Expertos del BID realizarán diseño y modelo de negocio. Recurso está sobreexplotado por la agricultura y minería. La inversión requerida se estima entre los US$ 450 y US$ 600 millones. El Mercurio, 17 de diciembre 2008.


Una verdadera "fábrica de agua", cuyo diseño estará en manos de expertos del Banco Interamericano de Desarrollo (BID), suplirá el severo déficit de agua que sufre el valle de Copiapó, en la Región de Atacama. Se trata de una planta que le quitará la sal al agua de mar y que podrá generar cerca de 800 litros por segundo para paliar la sobreexplotación del recurso que realizan empresas mineras y agrícolas en esa cuenca.

En enero próximo llegarán al país los expertos del BID que tendrán cerca de 6 meses para elaborar un modelo de negocios, que determinará la inversión necesaria para materializar el proyecto, los modos de financiamiento y su mantención. "Estudiaremos la forma de llevar a cabo este proyecto, si es a través de una alianza público-privada, a través del sistema de concesiones, algunas subvenciones u otra forma que la haga rentable", explicó el director de la Dirección General de Aguas (DGA), Rodrigo Weisner. La inversión requerida se estima entre los US$ 450 y US$ 600 millones.

La construcción de una planta desaladora era uno de los anuncios más esperados en el valle de Copiapó, especialmente entre los agricultores, que han visto secarse sus pozos de extracción. "Es una medida que estábamos esperando, pero ojalá no sea sólo asociado a un negocio, porque si no es rentable, no se haría y esa no es la idea", afirmó Carlos Araya, de la Comunidad de Aguas Subterráneas de ese valle.

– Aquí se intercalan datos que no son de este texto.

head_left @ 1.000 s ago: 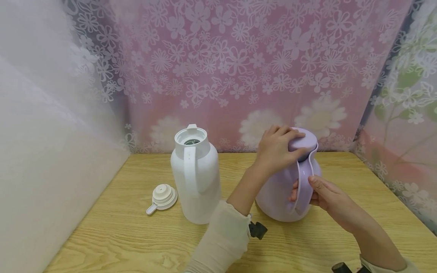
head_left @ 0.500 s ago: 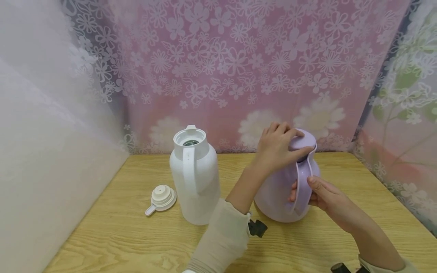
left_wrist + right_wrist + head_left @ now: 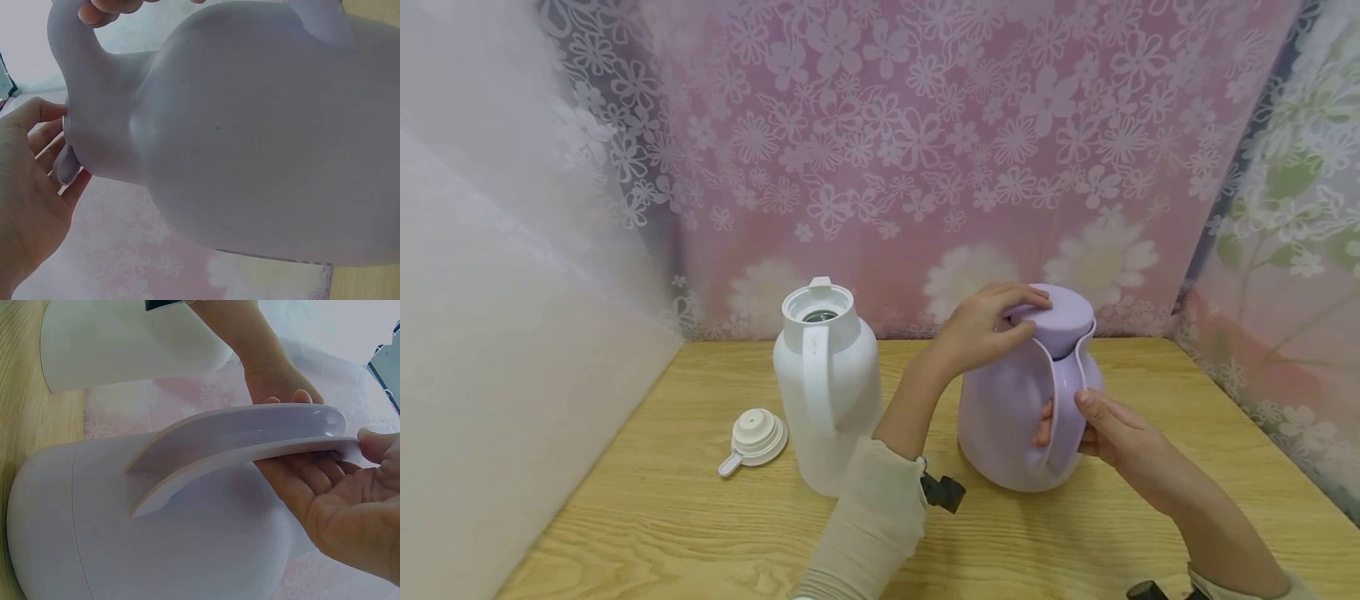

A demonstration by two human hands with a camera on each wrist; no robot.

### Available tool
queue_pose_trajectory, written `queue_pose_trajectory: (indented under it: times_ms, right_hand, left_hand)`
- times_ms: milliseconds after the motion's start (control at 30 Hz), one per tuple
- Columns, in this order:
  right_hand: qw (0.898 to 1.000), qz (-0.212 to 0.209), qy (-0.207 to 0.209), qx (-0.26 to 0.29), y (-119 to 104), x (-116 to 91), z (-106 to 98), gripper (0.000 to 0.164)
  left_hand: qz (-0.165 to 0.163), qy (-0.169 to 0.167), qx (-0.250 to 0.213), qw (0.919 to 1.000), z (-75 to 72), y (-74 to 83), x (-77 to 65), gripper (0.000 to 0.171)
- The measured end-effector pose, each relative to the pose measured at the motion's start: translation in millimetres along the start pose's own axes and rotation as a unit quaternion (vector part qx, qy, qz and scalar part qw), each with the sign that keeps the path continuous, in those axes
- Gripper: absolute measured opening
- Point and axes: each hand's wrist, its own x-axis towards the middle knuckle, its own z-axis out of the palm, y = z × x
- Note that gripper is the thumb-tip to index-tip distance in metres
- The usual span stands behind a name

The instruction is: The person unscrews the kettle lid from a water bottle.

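Observation:
A pale purple thermos jug (image 3: 1007, 425) stands upright on the table, its handle (image 3: 1066, 417) toward me. My right hand (image 3: 1122, 435) grips that handle, thumb on its outer side and fingers passed through the loop. The round purple lid (image 3: 1060, 308) sits at the jug's mouth, with a dark gap under its front edge. My left hand (image 3: 976, 332) holds the lid's left side with bent fingers and thumb. In the left wrist view the fingertips are right at the jug's rim, beside a small purple tab (image 3: 66, 166).
To the left stands a white thermos jug (image 3: 842, 392) with an uncovered mouth, its handle facing me. Beside it a white stopper (image 3: 757, 435) with a tab lies on the wooden table (image 3: 647, 517). A pink floral curtain (image 3: 880, 167) hangs behind.
My left hand has shifted left from over the lid to its left side, uncovering more of the lid's top. The right hand keeps its grip on the handle.

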Motion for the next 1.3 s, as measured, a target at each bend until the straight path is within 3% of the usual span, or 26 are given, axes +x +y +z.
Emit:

En Antofagasta ya opera una planta desaladora, que abastece de agua potable al 50% de la ciudad

Esta no es la única planta desaladora que se proyecta en la III Región. El yacimiento minero El Morro y la termoeléctrica Castilla, ambas iniciativas en su etapa de evaluación ambiental, incluyen en sus propuestas la instalación de este tipo de plantas, porque no cuentan con recurso hídrico disponible para llevar a cabo sus faenas.

Esta grave escasez hídrica ha enfrentado a los dos motores productivos del valle de Copiapó: la agricultura y la minería, que se pelean por la poca agua que queda. Incluso, existe un mercado de derechos de agua en el cual se vende un litro por segundo a $20 millones.